Top of COLLECTED MATERIAL
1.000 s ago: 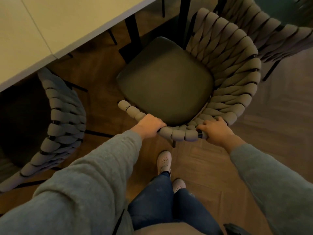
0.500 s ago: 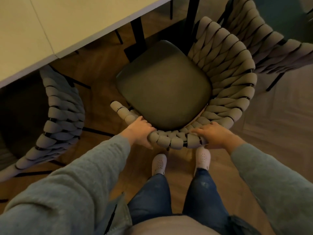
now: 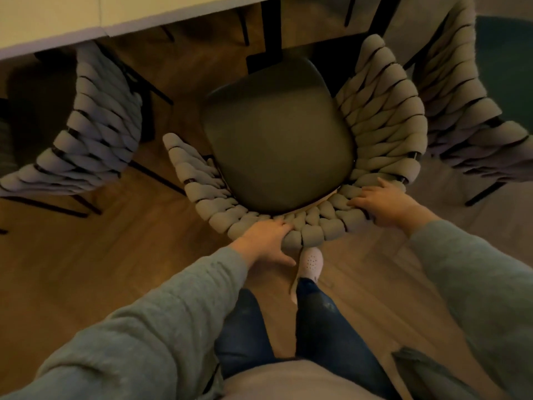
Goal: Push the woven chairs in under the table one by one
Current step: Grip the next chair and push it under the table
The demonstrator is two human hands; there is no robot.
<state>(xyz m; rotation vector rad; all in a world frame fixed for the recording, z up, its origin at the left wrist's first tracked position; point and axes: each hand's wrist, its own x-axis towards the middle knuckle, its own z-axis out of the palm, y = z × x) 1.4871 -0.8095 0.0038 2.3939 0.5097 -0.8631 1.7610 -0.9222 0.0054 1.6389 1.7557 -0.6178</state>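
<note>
Left hand (image 3: 266,238) grips grey woven-rope chair (image 3: 383,125) at near back rim; right hand (image 3: 386,206) presses it, fingers flat, spread.

Both your arms reach forward and down in grey sleeves. Your left hand (image 3: 265,241) curls its fingers over the back rim of the woven chair (image 3: 277,140), thumb jutting out below. Your right hand (image 3: 383,203) lies flatter on the weave, fingers spread and nearly straight. Your pale shoe (image 3: 311,262) stands forward between them.
</note>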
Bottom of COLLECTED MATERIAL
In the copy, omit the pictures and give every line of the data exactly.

SOLUTION FOR THIS PROBLEM:
1.000 s ago: 
0.500 s ago: 
now: 
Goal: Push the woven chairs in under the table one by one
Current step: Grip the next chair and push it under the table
The demonstrator is two human hands; there is no robot.
<state>(xyz m; rotation vector rad; all in a world frame fixed for the recording, z up, its origin at the left wrist's first tracked position; point and axes: each hand's wrist, its own x-axis towards the middle knuckle, its own z-axis out of the palm, y = z × x) 1.4871 -0.8095 0.0038 2.3939 0.5097 -0.8631 1.7610 -0.9222 0.0054 1.6389 1.7557 -0.6178</state>
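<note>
Left hand (image 3: 266,238) grips grey woven-rope chair (image 3: 383,125) at near back rim; right hand (image 3: 386,206) presses it, fingers flat, spread.

Both your arms reach forward and down in grey sleeves. Your left hand (image 3: 265,241) curls its fingers over the back rim of the woven chair (image 3: 277,140), thumb jutting out below. Your right hand (image 3: 383,203) lies flatter on the weave, fingers spread and nearly straight. Your pale shoe (image 3: 311,262) stands forward between them.
</note>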

No other output was requested.